6.3 Monthly Payments. IPC shall make royalty payments no later than the 20th day of each month during the term of this Agreement, with the first payment being made on or before January 20, 2000, and on the same day of each and every month thereafter up to and including December 20, 2012. IPC agrees that each of the first twenty-four (24) monthly payments will be at least Sixty Thousand Five Hundred Dollars ($60,500) regardless of the amount of FSA Revenue generated by AFAM operation. Upon IPC having made the first twenty-four (24) required monthly payments, in the event that the aggregate amount paid by IPC exceeds the aggregate amount IPC would have paid under Section 6.1 above but for the guaranteed minimum requirement (the "Shortfall") IPC shall have the right to offset against the next six (6) monthly payments, for application to the Shortfall, that portion, if any, of the monthly royalty payment in excess of $60,500. After said six (6) monthly payments have been made, and in the event that any Shortfall remains, IPC shall have the right to fully offset against the remaining payments required under Section 6.1 above, for application to the Shortfall, until the Shortfall has been repaid in full. It is agreed by the parties that no interest shall be charged on the Shortfall. In the event that royalty payments to which AKI is entitled during the twelve (12) year royalty term are not sufficient to repay the Shortfall by the end of the twelve (12) year term, AKI shall have no further obligation to repay the Shortfall.

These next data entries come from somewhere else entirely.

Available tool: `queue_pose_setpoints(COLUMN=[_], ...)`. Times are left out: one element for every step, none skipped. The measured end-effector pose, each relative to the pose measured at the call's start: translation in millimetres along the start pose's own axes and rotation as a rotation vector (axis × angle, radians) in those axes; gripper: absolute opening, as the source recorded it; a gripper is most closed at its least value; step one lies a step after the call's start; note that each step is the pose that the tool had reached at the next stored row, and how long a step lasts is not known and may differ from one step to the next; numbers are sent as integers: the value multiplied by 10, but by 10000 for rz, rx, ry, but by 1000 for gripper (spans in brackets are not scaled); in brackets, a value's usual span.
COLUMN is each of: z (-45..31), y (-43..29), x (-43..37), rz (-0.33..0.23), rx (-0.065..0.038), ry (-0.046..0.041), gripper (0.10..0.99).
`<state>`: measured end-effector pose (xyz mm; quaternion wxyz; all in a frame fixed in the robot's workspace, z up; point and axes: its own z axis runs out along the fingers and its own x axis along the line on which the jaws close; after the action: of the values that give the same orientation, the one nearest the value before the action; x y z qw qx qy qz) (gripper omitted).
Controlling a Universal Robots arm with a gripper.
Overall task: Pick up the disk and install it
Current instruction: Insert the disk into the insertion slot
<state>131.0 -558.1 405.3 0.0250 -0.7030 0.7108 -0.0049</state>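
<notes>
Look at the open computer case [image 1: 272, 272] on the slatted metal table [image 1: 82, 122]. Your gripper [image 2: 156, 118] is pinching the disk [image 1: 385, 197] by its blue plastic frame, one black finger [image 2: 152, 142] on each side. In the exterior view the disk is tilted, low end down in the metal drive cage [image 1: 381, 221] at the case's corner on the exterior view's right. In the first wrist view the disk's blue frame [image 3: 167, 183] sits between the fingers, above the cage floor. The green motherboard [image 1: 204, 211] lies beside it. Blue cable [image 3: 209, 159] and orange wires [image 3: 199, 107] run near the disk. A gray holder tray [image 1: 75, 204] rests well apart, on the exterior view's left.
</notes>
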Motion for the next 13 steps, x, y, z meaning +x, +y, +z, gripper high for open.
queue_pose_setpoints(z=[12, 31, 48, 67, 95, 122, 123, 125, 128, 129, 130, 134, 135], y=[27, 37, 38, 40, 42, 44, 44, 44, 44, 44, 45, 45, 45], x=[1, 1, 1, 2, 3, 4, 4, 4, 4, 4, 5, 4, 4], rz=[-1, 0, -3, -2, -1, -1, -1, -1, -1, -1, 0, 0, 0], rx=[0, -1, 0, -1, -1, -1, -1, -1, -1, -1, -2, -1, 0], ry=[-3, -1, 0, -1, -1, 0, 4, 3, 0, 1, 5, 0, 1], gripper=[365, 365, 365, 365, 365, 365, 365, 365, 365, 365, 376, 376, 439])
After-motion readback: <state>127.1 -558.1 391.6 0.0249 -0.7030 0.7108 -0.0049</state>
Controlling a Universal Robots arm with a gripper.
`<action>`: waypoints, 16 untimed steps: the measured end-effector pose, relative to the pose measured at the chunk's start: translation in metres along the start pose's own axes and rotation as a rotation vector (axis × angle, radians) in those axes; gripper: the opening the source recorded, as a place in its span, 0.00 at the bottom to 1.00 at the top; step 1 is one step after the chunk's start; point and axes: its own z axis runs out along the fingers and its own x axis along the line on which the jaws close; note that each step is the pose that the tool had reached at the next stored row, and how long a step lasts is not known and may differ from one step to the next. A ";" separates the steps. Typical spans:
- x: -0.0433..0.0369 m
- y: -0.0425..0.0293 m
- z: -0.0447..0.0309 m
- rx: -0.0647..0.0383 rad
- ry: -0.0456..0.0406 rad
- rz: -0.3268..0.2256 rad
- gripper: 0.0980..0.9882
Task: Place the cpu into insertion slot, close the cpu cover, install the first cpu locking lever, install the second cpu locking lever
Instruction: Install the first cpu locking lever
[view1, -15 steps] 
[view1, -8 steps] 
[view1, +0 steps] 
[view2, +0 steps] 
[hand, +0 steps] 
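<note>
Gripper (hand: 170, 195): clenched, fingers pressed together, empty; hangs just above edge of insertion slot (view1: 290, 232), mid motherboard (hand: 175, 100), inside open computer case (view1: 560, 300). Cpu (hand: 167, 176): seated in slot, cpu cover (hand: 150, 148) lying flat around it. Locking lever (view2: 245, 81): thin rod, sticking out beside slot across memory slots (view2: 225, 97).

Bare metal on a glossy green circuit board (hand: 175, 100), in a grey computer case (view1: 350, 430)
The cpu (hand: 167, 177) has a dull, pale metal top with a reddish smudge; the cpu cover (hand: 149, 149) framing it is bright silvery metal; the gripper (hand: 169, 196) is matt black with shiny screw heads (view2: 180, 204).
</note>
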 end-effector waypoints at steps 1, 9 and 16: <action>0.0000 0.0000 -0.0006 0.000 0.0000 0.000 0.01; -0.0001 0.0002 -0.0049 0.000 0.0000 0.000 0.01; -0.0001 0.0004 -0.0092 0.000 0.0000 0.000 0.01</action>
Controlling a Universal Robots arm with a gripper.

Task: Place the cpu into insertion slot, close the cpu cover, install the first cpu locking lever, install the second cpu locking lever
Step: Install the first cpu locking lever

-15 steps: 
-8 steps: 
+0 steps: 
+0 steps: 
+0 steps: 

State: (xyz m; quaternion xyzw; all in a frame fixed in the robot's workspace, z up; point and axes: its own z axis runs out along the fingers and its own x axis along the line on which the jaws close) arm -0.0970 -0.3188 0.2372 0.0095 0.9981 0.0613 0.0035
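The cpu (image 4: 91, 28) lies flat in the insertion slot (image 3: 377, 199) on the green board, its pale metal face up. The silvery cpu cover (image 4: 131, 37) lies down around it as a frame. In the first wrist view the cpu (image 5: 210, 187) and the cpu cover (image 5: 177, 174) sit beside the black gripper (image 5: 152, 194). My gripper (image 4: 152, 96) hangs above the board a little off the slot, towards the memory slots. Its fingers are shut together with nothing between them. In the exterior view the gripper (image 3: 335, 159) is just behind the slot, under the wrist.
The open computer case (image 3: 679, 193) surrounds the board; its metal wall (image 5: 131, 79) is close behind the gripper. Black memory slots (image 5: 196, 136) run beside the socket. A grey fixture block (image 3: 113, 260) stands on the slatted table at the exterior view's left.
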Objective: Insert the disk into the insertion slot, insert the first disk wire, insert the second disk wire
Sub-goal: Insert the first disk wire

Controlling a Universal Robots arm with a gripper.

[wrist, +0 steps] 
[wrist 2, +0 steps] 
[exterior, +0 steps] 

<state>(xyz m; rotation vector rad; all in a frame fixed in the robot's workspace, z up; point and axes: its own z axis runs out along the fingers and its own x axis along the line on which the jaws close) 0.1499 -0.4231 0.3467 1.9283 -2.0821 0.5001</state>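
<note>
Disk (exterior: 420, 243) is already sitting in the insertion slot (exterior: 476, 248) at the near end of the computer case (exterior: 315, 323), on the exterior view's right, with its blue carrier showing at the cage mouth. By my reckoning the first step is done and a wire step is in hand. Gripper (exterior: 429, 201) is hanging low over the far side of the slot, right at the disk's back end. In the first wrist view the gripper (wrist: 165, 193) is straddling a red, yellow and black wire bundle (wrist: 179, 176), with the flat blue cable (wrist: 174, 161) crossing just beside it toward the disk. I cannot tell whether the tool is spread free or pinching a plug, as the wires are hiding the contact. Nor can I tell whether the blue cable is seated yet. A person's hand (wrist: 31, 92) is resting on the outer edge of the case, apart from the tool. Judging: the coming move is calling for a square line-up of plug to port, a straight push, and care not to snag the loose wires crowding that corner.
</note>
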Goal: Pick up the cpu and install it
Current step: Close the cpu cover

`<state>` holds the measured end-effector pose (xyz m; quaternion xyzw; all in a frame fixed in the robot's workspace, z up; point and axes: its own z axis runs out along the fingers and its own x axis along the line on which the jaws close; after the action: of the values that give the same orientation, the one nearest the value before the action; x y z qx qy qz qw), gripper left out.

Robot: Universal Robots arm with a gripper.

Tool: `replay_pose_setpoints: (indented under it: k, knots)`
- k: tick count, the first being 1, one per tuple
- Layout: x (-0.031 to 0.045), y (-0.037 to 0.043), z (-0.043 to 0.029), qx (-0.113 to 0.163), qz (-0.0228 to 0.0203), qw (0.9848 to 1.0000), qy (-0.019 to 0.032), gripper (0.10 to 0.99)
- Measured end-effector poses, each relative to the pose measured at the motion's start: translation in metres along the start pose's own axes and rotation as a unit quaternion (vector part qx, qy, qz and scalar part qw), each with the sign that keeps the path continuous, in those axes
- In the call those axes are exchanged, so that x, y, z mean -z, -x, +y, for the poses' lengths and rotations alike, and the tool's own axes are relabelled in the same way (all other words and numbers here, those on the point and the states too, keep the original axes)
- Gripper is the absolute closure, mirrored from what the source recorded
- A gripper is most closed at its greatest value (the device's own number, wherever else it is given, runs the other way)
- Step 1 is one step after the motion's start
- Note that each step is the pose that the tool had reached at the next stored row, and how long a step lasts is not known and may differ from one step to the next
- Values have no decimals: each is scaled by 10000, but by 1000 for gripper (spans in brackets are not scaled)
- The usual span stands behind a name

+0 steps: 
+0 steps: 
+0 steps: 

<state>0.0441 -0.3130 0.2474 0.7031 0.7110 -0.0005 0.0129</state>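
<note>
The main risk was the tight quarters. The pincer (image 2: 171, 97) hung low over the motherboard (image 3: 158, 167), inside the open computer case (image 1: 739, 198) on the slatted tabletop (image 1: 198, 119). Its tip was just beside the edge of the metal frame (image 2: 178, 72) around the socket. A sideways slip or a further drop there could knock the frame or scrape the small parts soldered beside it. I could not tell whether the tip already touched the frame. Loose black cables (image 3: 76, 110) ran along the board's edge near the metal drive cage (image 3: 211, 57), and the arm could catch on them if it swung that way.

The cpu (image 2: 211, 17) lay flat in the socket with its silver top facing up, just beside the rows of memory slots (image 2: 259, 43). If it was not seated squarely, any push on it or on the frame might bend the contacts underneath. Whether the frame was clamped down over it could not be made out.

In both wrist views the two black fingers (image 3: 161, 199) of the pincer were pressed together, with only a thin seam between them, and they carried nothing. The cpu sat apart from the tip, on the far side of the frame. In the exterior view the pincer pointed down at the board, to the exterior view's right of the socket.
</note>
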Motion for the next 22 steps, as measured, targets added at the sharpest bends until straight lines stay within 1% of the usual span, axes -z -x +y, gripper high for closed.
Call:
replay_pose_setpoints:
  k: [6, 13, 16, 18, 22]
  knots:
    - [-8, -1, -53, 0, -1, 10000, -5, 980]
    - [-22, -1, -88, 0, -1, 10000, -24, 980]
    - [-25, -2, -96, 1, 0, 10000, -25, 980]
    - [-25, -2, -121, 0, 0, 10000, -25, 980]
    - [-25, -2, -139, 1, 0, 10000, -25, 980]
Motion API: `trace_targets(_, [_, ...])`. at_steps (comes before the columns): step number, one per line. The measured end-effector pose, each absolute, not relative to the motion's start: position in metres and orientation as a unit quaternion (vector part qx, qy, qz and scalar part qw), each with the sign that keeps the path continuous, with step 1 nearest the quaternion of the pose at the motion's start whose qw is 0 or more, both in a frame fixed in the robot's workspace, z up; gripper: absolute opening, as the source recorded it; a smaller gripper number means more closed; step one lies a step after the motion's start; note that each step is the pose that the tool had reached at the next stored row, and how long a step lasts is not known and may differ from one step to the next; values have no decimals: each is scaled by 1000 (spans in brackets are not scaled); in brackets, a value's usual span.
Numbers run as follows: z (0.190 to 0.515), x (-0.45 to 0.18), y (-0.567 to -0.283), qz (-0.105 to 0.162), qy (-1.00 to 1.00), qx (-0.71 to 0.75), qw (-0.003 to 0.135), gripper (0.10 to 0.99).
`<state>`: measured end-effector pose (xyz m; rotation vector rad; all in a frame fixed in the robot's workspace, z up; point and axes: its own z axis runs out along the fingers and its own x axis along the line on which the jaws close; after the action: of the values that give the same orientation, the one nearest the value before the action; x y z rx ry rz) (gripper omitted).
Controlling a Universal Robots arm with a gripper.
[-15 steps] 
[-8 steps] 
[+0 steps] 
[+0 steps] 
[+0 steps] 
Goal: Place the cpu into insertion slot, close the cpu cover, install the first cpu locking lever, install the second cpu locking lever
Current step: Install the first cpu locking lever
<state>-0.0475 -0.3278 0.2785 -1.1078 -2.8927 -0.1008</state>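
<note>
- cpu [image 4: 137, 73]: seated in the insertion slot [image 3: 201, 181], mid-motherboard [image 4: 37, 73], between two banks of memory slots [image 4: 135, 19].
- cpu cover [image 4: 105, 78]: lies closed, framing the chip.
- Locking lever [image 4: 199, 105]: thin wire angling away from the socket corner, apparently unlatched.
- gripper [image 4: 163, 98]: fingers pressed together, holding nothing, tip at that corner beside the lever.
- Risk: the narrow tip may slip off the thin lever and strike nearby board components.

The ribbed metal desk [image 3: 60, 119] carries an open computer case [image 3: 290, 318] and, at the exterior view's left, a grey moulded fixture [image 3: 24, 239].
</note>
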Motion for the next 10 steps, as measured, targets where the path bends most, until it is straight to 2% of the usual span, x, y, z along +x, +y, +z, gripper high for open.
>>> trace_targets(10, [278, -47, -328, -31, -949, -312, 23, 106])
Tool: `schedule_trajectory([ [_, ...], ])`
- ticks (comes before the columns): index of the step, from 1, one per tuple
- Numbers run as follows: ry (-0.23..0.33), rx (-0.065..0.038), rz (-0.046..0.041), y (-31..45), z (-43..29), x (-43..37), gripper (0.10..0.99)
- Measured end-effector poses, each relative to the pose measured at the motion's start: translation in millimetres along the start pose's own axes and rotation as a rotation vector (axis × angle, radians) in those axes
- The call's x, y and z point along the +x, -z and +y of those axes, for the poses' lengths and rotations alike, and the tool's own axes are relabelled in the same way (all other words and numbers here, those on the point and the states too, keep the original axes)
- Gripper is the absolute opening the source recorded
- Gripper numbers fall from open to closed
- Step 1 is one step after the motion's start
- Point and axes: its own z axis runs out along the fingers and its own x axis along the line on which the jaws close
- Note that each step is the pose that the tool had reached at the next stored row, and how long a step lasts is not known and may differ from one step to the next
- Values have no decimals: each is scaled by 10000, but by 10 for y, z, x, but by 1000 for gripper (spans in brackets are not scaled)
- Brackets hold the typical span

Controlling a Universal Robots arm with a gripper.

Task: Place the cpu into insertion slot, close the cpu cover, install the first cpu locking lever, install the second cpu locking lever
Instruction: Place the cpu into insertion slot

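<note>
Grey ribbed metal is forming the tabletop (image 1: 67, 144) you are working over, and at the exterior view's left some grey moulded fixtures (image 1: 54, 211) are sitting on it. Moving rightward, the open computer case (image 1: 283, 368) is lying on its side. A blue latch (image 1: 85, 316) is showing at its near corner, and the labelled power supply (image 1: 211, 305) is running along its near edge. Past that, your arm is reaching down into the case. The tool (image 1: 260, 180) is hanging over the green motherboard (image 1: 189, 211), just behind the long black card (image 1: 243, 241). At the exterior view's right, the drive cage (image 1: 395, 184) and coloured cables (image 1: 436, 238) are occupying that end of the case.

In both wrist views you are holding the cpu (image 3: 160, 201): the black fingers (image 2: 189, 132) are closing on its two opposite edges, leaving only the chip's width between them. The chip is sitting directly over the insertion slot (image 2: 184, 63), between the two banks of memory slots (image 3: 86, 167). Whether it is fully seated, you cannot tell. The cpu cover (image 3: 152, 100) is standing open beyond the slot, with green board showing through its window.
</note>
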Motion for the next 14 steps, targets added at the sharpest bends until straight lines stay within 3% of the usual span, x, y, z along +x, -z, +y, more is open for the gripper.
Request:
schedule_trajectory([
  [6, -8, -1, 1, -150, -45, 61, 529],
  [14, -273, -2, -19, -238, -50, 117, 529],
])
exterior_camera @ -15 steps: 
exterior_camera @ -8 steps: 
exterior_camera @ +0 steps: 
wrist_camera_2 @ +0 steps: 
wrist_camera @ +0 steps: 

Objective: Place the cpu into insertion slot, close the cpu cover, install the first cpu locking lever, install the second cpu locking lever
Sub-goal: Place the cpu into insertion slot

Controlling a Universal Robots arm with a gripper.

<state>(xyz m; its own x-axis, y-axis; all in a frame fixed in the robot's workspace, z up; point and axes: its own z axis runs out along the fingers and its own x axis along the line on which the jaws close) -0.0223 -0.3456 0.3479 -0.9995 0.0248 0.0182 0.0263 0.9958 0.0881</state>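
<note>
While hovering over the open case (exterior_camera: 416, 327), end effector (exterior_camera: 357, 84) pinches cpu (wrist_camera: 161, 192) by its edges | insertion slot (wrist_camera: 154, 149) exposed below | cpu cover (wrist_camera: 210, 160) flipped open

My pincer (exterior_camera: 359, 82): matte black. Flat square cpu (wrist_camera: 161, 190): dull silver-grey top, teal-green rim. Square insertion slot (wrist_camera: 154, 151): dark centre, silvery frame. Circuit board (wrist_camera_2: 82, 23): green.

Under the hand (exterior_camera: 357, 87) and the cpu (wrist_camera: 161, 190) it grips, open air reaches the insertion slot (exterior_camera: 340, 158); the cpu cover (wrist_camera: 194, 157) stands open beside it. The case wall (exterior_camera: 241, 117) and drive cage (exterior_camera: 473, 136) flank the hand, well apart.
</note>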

6.4 Certain Payment Provisions. Within twenty (20) days after the end of each calendar month during the term of this Agreement, IPC shall send AKI a written report, itemizing the volume of FSAs or other products sold by IPC on each AFAM owned or used by IPC and the volume of FSAs produced by all other parties using one or more AFAMs in each case itemized by owner and user of AFAMs, stating the FSA Price or applicable price of other products, calculating the amount of royalty due under Section 6.1 and/or Section 6.2, identifying the amount of revenue sharing required under Section 5.2 hereof, and providing such further itemization as AKI reasonably may request. Payment of the amount due shall accompany each such report. AKI shall have the right, at reasonable times not more often than twice per calendar year, and upon not less than 72 hours' prior notice, to examine and/or audit (directly or with others' help) all of IPC's books, records, and accounts relating to the subject matter of this Agreement, for the sole purpose of verifying IPC's reports and payments under this Agreement. Except as necessary to enforce the terms of this Agreement, AKI agrees to hold any information received in such examination or audit in confidence and to instruct any third party retained by AKI in connection with such examination or audit to do the same. If any examination or audit by or for AKI reveals a shortfall in payment to AKI for any thirty (30) day period in excess of the greater of $5,000 or 10% of the amount due, IPC shall pay the reasonable costs and expenses of the examination or audit. In addition, IPC shall promptly remit the amount of any shortfall, whether or not in excess of such amount. All royalty payments shall be made in United States dollars and in immediately or next day available funds.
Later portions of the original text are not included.